**Requirement:** Copy out exactly the lines from the start of the data to the line containing "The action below". Include both.

[[ Dataset excerpt, beginning ]]

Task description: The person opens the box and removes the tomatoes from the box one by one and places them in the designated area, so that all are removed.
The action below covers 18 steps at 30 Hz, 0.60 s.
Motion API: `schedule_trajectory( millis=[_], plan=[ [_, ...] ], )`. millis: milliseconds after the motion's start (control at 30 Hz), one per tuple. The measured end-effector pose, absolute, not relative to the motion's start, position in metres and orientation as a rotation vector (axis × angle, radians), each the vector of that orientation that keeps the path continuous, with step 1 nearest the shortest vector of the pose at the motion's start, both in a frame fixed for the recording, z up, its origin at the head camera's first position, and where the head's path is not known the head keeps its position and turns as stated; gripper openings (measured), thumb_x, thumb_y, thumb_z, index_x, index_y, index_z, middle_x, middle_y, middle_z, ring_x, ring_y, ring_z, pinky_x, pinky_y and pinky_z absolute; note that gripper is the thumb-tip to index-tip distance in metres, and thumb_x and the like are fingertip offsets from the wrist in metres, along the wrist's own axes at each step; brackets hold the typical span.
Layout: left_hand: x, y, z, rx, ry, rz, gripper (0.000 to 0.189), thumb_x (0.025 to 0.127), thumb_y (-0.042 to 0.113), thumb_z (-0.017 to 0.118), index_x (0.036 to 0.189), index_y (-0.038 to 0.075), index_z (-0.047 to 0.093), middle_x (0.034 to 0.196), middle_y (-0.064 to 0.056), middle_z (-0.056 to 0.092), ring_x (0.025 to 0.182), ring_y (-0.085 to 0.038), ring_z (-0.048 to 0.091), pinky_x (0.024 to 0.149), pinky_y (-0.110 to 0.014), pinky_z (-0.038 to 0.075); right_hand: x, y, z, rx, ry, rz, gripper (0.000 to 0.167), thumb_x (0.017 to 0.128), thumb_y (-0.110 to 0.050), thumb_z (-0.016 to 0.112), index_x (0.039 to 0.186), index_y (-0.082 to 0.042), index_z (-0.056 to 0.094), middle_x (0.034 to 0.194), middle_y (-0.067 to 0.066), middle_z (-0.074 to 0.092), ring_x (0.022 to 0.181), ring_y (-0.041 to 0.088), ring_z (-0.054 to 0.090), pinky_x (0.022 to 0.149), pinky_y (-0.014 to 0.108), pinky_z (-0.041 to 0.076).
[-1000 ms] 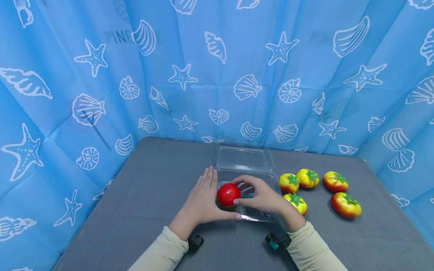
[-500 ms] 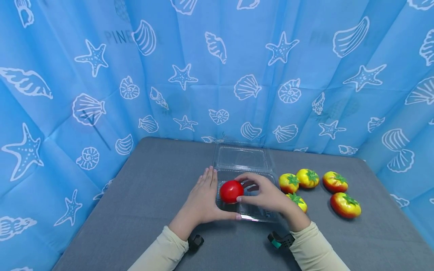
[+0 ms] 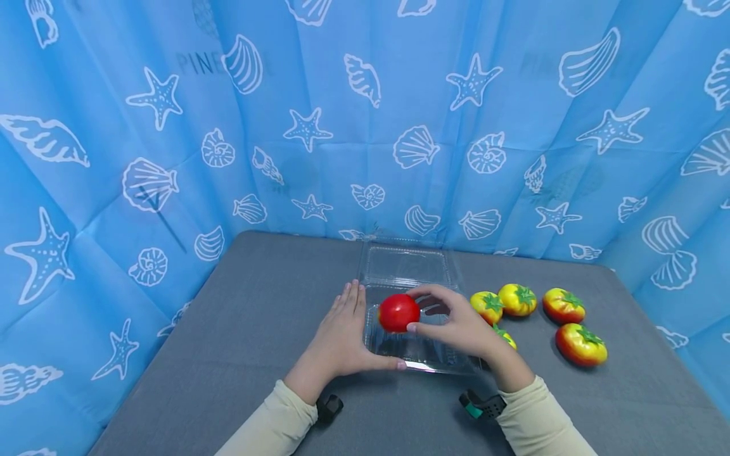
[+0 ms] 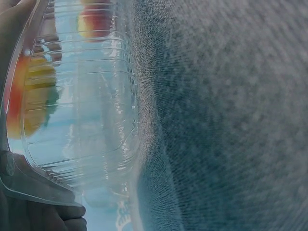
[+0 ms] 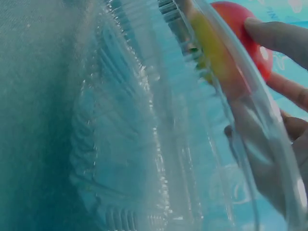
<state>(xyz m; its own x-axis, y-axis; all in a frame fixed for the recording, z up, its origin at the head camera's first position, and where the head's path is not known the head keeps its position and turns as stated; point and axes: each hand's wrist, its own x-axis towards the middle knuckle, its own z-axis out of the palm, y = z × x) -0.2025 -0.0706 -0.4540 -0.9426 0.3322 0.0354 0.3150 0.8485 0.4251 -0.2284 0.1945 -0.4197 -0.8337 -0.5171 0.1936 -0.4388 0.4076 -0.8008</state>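
Observation:
My right hand (image 3: 453, 326) pinches a red tomato (image 3: 398, 314) between thumb and fingers, over the tray of a clear plastic clamshell box (image 3: 412, 366). The tomato's red end faces up; in the left wrist view, its yellow lower half and green leaves show through the box wall (image 4: 103, 110). My left hand (image 3: 336, 345) lies along the box's left side, its fingers straight and together, with the thumb along the front rim. In the right wrist view, thumb and fingers rest against the tomato (image 5: 236, 24) above the box rim (image 5: 269, 96).
Several yellow-and-red tomatoes with green leaves (image 3: 518, 301) sit to the right of the box, one partly behind my right forearm. The box lid (image 3: 407, 266) lies open toward the back. A blue curtain (image 3: 365, 126) with white shells stands behind the grey table (image 3: 274, 285).
My right hand has moved the tomato to the right and a little up, away from my left fingers. The left hand and the box have stayed in place.

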Motion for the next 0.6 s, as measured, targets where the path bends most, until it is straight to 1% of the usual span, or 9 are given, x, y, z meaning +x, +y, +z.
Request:
schedule_trajectory(
  millis=[200,367,600],
  plan=[
    [-0.203,-0.070,-0.454,0.517,2.979,0.678,0.146,0.065,0.096,0.067,0.171,0.009,0.016,0.180,-0.010,0.011,0.168,-0.033,0.008,0.132,-0.054,0.023,-0.226,0.200,-0.417,-0.858,2.623,-1.448,0.051,0.091,-0.022,0.085,0.137,-0.021,0.064,0.136,0.003,0.069,0.116,0.028,0.068,0.097,0.040,0.062],
    [-0.202,-0.069,-0.453,0.524,2.976,0.685,0.145,0.066,0.094,0.068,0.171,0.009,0.016,0.180,-0.010,0.011,0.168,-0.033,0.008,0.132,-0.054,0.024,-0.224,0.207,-0.415,-0.826,2.655,-1.458,0.052,0.091,-0.023,0.085,0.139,-0.020,0.063,0.138,0.004,0.068,0.118,0.031,0.068,0.098,0.039,0.061],
    [-0.202,-0.070,-0.453,0.527,2.986,0.678,0.145,0.066,0.095,0.067,0.171,0.008,0.017,0.180,-0.012,0.012,0.167,-0.034,0.009,0.132,-0.054,0.023,-0.220,0.219,-0.417,-0.758,2.691,-1.446,0.055,0.089,-0.023,0.087,0.139,-0.022,0.063,0.138,0.002,0.068,0.117,0.025,0.068,0.098,0.039,0.062]
  ],
)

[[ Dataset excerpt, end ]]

**Exercise result:**
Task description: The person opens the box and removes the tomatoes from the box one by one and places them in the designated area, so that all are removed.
The action below covers 18 steps at 30 Hz, 0.60 s.

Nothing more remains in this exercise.